Currently, the best hope for kidney patients to get off dialysis is to wait for a transplant, but that can sometimes take up to five years and even longer depending on location. That may soon change though, thanks to a new engineering breakthrough from a Bay Area research team, which was recently awarded a major prize for a device they hope will someday significantly improve the lives of kidney patients.
How does an artificial kidney work?
The device is essentially an implantable artificial kidney that the research team started working on a decade ago. The latest prototype involves two chambers, each about the size of a deck of cards, reports ABC News. One side of the device features membrane filters that separate waste from the blood — similar to dialysis — while the other side has a bioreactor filled with living cells, which carry out some of the other functions a kidney would normally perform.

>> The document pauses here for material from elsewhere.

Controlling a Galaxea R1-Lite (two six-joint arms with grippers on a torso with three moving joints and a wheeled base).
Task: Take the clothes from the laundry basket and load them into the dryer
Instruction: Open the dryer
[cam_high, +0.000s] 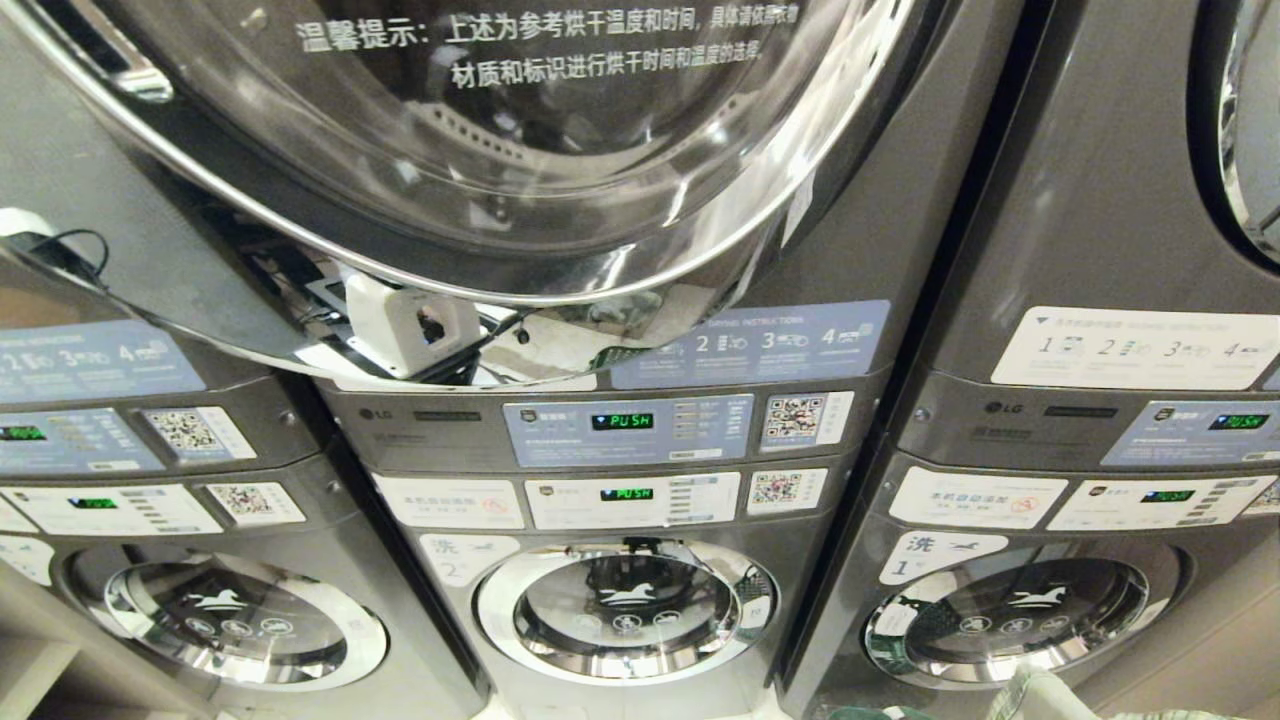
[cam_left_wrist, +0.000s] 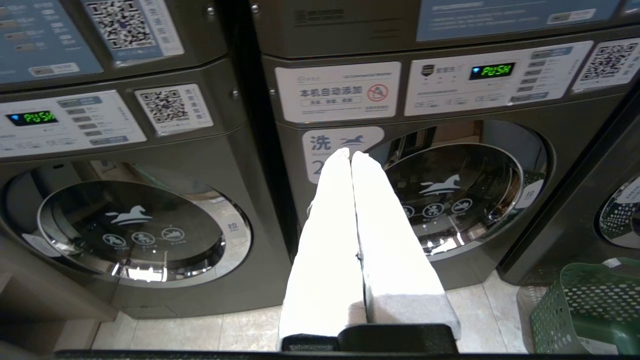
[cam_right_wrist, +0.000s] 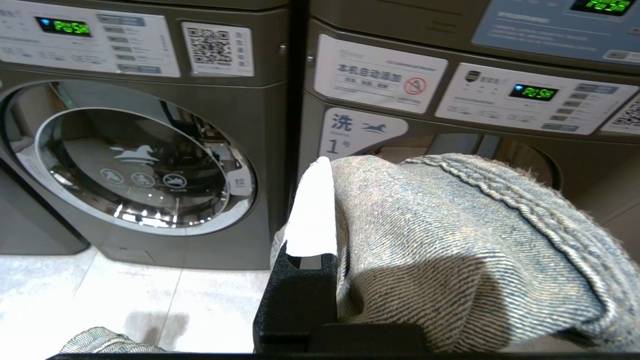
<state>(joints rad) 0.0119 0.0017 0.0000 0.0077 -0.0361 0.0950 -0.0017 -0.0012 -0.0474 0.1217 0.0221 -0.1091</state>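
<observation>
Denim garment (cam_right_wrist: 465, 250) drapes over my right hand (cam_right_wrist: 330, 200), pinched between its fingers; only one white finger (cam_right_wrist: 312, 210) shows, the cloth hiding the other. My left hand (cam_left_wrist: 351, 155) is pressed together and empty. Risk, as I judge it: the loose fold could slip free or snag on a door rim, since the pinch catches little fabric. The left wrist view alone shows the green laundry basket (cam_left_wrist: 590, 305) on the floor, beside the lower machines. The head view alone shows the upper dryer door (cam_high: 480, 140), apparently swung open.
</observation>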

“Our artificial kidney will allow patients to eat and drink freely. Travel without being tethered to a machine. And have better physiological outcomes because they’re getting continuous treatment,” explains UCSF researcher Shuvo Roy, Ph.D.
So far, the device has been successfully tested in animals but — while the results are considered a turning point — the research team says the model will have to be scaled up to make human trials possible. The ultimate aim is to keep the unit at a size that can be implanted in the body while adding more filtering power along with a better performing biological capability.
The team working on the project recently won a $650,000 prize from the group Kidney-X, which is a public-private partnership working to accelerate the treatment of kidney disease.